**Work instructions:**
Using the data beneath, show every line that includes the word "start".

**Provided material:**
---------------
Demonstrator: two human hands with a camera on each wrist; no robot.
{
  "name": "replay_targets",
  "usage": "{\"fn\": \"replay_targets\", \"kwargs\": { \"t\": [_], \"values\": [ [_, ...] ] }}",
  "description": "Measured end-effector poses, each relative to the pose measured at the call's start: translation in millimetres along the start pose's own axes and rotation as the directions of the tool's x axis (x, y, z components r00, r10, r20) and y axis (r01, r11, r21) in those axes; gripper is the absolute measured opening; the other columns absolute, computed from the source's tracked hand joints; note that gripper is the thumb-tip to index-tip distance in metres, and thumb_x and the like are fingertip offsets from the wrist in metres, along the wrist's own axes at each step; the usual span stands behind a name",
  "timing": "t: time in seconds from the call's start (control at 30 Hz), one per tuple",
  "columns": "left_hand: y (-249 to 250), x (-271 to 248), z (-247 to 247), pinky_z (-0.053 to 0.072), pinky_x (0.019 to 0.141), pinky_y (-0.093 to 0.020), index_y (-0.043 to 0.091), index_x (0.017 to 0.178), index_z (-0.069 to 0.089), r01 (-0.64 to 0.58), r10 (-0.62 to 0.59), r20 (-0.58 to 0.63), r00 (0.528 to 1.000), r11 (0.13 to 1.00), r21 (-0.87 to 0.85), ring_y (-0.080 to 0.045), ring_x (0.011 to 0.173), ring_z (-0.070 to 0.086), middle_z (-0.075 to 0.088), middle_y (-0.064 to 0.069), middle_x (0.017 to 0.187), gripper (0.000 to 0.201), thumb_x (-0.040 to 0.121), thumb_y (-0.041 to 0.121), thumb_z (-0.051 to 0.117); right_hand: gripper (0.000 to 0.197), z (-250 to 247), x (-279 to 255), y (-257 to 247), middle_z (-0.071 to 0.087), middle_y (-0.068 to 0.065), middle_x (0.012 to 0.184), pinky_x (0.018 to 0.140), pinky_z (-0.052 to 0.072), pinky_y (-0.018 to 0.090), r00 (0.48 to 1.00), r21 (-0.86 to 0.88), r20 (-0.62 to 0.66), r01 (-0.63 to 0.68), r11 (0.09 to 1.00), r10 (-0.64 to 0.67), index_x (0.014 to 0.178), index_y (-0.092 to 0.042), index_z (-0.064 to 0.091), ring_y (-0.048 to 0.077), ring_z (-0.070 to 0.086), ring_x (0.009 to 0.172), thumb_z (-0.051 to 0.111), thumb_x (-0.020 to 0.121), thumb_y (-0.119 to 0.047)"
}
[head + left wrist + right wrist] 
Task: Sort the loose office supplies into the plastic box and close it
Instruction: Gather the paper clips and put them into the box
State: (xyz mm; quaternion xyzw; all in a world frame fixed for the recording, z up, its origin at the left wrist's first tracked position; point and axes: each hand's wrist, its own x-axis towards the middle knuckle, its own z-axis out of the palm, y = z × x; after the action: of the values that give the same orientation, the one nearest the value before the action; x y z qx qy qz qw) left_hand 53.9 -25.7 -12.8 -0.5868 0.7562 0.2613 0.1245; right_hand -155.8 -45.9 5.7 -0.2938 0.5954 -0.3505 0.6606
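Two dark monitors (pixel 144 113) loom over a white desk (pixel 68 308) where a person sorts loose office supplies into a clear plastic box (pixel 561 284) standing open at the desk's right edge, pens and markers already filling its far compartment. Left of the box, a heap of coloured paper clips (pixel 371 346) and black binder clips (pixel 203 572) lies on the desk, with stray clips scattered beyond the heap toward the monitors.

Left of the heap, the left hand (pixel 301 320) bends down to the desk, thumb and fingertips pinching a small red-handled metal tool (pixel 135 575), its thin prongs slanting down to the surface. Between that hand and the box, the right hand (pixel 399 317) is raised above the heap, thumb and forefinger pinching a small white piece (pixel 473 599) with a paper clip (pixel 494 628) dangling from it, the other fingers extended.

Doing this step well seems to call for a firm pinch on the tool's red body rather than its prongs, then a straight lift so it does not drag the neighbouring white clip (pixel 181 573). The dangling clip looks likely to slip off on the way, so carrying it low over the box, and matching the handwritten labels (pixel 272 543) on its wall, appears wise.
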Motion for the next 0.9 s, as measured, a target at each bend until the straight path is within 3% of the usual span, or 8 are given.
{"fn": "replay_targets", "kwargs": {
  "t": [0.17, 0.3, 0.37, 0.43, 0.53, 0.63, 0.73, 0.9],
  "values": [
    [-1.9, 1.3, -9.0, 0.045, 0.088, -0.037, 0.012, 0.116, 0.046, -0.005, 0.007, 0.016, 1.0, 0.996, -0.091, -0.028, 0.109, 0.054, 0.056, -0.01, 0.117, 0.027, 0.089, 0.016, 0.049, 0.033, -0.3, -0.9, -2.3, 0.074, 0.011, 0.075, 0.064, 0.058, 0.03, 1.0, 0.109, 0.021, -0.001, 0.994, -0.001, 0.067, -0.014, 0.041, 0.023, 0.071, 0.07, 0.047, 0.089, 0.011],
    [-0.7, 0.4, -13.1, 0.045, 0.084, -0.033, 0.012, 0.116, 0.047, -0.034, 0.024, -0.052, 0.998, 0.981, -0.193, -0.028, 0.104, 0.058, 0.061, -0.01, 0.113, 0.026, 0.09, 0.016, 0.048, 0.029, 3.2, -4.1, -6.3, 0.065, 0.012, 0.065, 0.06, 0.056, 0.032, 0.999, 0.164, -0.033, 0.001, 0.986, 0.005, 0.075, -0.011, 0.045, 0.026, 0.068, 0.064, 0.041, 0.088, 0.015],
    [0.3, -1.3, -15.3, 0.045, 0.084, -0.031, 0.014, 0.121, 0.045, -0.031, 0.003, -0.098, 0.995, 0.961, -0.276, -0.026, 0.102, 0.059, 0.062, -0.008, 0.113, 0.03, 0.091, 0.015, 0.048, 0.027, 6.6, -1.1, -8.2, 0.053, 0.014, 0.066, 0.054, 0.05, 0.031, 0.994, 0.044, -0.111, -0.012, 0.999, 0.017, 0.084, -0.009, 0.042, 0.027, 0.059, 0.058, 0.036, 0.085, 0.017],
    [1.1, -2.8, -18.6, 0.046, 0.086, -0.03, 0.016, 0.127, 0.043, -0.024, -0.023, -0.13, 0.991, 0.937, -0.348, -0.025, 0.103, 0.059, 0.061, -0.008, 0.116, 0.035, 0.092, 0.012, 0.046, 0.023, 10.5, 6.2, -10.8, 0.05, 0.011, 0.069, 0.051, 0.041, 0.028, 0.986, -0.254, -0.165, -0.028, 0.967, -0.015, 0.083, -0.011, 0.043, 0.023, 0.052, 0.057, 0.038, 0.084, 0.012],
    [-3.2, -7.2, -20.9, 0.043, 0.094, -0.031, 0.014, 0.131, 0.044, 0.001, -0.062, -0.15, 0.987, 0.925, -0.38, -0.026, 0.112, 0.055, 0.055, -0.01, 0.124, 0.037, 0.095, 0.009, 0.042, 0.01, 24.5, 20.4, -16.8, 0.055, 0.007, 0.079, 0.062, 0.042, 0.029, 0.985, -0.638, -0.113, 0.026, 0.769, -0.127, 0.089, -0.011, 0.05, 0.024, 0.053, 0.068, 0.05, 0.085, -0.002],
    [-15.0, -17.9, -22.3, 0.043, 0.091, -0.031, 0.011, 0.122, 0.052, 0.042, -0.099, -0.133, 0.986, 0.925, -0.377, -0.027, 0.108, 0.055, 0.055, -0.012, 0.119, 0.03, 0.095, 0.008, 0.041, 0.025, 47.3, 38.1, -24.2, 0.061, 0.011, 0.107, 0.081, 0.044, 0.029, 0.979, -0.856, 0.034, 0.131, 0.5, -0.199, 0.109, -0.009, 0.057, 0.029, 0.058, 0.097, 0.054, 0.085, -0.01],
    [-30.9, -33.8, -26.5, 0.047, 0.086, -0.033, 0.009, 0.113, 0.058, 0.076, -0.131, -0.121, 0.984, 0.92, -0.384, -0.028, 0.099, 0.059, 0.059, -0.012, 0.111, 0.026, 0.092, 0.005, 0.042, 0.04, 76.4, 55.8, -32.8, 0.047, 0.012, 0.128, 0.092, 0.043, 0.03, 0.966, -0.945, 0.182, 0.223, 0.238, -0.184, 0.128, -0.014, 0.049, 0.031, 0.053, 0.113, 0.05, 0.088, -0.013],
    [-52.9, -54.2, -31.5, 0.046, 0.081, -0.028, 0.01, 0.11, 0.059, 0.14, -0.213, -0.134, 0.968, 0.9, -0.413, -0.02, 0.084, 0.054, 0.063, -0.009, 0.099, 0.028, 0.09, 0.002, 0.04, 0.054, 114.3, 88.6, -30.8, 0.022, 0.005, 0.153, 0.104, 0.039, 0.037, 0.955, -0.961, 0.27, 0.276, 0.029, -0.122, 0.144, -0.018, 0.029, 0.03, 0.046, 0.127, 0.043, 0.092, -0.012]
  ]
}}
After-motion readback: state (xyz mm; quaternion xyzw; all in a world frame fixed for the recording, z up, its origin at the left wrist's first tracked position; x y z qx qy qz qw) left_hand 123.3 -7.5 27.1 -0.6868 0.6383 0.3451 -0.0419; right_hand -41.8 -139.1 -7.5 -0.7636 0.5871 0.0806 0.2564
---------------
**Exercise response:**
  "description": "Measured end-effector poses, each relative to the pose measured at the call's start: translation in millimetres along the start pose's own axes and rotation as the directions of the tool's x axis (x, y, z components r00, r10, r20) and y axis (r01, r11, r21) in those axes; gripper is the absolute measured opening; the other columns absolute, computed from the source's tracked hand joints; note that gripper is the thumb-tip to index-tip distance in metres, and thumb_x and the like are fingertip offsets from the wrist in metres, along the wrist's own axes at each step; the usual span stands behind a name",
  "timing": "t: time in seconds from the call's start (control at 30 Hz), one per tuple",

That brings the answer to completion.